The energy coming through would have different sources as pure energy, physic energy if it came from an entire planet, even gravity like, if at the other end of the extra dimensional connection was a great amount of mass. The matter and energy pushed around by the weather could at times be connected to these extra-dimensional sourced energies. When that happens, the weather puts into shape a combination of energy and matter that creates a working formation that makes decisions as to how the energy and matter run through the course of their temporary union. While lightning can’t be described as intelligent, all the events leading to the weather situation that ultimately creates the lightning and its disposition, might be seen as a plan of action. Not just random outbursts of energy but the equivalence of packets of thoughts performing a symphony.

The characters would gradually become aware of what was pushing them and stuff on the Earth around. The activity of the extra-dimensional gods, energy leaking through, could wax and wane because of events happening on the other side. The behavior of the gods could be likened to the way heat and cold energy, positive and negative electrical charges, ionic chemical reactions, push the molecules around, up to very large quantities.

I might just end the story with the characters able to finally figure out what was happening, be able to side step it, even beat it back, but not be able to conquer it.
 
Coincidentally, I'm drafting a Lovecraftian story right now. The setting is not going to be updated; it’s going to be a cliché’d fishing village. The protagonist is a newcomer who’s Black and will suffer racism. Weird things will start to happen, small at first, like something being slightly off, but things will escalate.

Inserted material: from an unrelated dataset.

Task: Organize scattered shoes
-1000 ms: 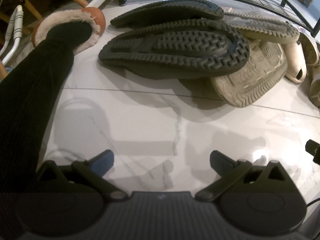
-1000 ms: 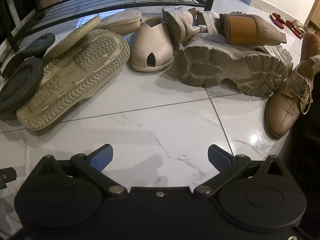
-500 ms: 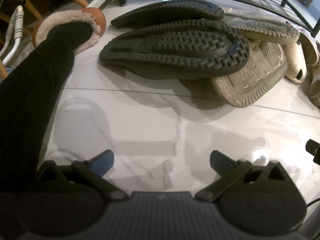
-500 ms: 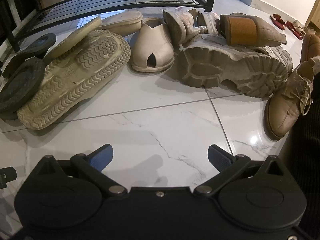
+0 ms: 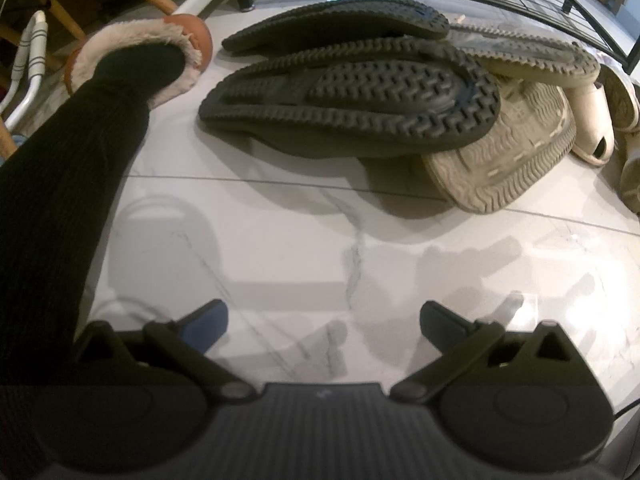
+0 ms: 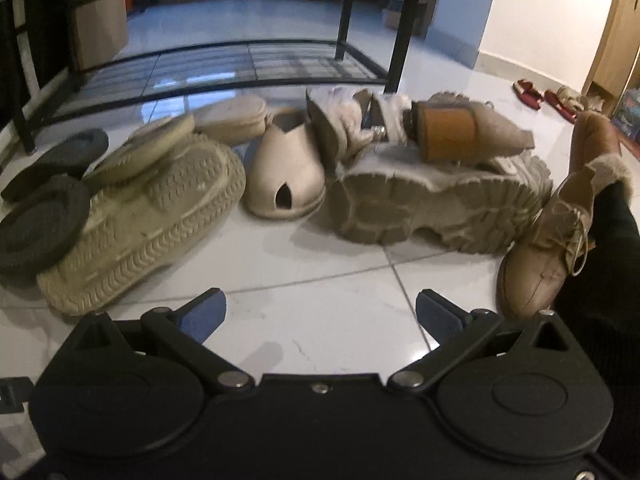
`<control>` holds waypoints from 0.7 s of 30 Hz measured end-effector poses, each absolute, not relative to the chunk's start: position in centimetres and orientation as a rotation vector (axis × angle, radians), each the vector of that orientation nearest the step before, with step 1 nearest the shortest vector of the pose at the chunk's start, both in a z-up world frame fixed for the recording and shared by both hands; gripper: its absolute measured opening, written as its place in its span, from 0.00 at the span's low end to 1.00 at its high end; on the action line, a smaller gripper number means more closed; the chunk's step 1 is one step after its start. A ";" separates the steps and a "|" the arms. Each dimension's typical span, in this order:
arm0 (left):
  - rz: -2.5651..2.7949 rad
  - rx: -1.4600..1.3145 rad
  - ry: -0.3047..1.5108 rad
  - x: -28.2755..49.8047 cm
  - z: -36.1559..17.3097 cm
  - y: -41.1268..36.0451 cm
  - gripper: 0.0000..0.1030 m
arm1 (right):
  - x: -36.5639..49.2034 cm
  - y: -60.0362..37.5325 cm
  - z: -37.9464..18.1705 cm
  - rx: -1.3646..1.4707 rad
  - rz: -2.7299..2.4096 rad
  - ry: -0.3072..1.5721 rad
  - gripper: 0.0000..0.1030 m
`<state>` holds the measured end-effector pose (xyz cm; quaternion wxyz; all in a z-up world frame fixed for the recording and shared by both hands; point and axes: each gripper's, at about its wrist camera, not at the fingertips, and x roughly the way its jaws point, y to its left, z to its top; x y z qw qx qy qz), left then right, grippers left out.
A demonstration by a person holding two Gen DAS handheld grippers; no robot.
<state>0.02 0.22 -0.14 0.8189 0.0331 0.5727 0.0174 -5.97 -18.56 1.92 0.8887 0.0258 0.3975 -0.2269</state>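
With fingers spread wide and gripping nothing, left tool (image 5: 323, 322) and right tool (image 6: 318, 310) poised low above white marble floor (image 6: 320, 280). Scattered shoes heaped ahead, before black metal rack (image 6: 248, 60): dark slippers (image 5: 352, 108) sole-up atop beige shoe (image 5: 508, 160); same beige shoe (image 6: 148, 220) at left in right view, cream clog (image 6: 284, 176) beside chunky sneaker (image 6: 440, 204), tan lace-up (image 6: 548, 252) at right, touching black-clad leg (image 6: 612, 240).

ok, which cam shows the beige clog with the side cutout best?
Right wrist: the beige clog sits mid-frame, its upper and cutout in full view. Left wrist catches it only at the right edge, partly hidden.
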 end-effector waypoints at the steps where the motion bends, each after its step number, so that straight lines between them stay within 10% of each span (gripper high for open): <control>1: 0.037 0.071 1.219 0.0 -0.1 0.2 0.99 | -6.0 -18.6 1.9 0.053 -0.474 0.829 1.00; 21: 0.040 0.078 1.236 0.0 -0.5 0.2 0.99 | -4.9 -18.9 2.2 0.141 -0.453 1.046 1.00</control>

What I’ll innovate is that the “forces” will be downright evil. I even haven a character say a line that will be something like that: “Some people think that these forces are nor bad nor good. They’re fools. These forces are evil.”
 
Coincidentally, I'm drafting a Lovecraftian story right now. The setting is not going to be updated; it’s going to be a cliché’d fishing village. The protagonist is a newcomer who’s Black and will suffer racism. Weird things will start to happen, small at first, like something being slightly off, but things will escalate.

What I’ll innovate is that the “forces” will be downright evil. I even haven a character say a line that will be something like that: “Some people think that these forces are nor bad nor good. They’re fools. These forces are evil.”

Why not do a Lovecratain story in which Cthulhu and company accidentally open up dimension and run into actual demons and supernal entities ? That would e be entertaining.:)
 
Mine would have ancient gods, portals between Earth and the Underworld, dieselpunk technology, werewolves, vampires, demons, golems and bright, sunny weather with perky kids and a paraphysical squad detective saving the day.

It would also have boogeymen and tentacles.
 
The one I wrote used a Nyarlathotep/vampire-like figure, a dancer whose performances plunged her audience into a deep trance filled with cosmic visions and a sense of togetherness, at the expense of their physical health.
But I went in a slightly different direction than Lovecraft would have, in that the realization of humanity's insignificance and of the horrors that hid in the cracks did not make my protagonist mad. Instead she chose to embrace this knowledge to free herself of the traumatic memories that had been plaguing her life until then.